*Exercise brief:* Using the listing below, give the number of lines in which the string "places" appears, and nothing else.
** Input records follows **
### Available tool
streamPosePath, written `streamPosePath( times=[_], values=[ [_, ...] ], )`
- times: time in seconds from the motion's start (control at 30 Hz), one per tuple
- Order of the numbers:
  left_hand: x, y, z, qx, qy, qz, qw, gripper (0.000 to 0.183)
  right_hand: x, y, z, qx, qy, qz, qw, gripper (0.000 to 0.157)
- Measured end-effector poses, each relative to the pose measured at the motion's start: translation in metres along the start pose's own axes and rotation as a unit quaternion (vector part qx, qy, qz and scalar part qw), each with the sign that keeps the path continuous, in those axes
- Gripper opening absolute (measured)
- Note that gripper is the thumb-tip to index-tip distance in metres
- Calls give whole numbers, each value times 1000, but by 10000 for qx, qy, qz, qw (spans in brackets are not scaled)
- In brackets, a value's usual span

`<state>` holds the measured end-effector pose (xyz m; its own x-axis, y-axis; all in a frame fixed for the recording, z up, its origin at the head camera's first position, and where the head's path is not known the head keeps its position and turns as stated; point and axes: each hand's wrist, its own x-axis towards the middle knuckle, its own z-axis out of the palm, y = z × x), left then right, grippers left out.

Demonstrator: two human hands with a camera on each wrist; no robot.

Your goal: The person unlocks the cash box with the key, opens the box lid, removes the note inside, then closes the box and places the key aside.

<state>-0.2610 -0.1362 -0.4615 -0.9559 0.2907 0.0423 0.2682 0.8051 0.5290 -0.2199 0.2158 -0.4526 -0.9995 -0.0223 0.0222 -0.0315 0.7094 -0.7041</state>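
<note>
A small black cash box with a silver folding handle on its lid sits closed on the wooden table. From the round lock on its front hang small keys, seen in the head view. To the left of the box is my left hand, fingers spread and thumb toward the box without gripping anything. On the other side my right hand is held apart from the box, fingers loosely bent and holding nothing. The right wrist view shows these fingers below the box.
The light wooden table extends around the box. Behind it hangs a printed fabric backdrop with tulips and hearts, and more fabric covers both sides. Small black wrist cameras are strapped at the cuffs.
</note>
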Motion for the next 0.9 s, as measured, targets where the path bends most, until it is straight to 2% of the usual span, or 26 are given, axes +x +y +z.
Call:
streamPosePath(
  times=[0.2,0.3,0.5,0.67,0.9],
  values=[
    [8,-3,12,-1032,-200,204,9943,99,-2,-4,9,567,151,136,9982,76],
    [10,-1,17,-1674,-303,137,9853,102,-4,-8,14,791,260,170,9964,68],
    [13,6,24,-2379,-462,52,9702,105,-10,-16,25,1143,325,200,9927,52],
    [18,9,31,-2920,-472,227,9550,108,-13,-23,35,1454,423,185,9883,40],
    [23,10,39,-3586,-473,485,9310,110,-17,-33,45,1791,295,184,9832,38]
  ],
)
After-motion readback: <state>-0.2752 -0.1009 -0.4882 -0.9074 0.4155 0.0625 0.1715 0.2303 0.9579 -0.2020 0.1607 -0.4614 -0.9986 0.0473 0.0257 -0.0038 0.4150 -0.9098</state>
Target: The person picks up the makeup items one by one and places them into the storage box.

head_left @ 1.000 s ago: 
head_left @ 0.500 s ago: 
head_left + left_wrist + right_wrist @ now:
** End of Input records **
*Written reply:* 2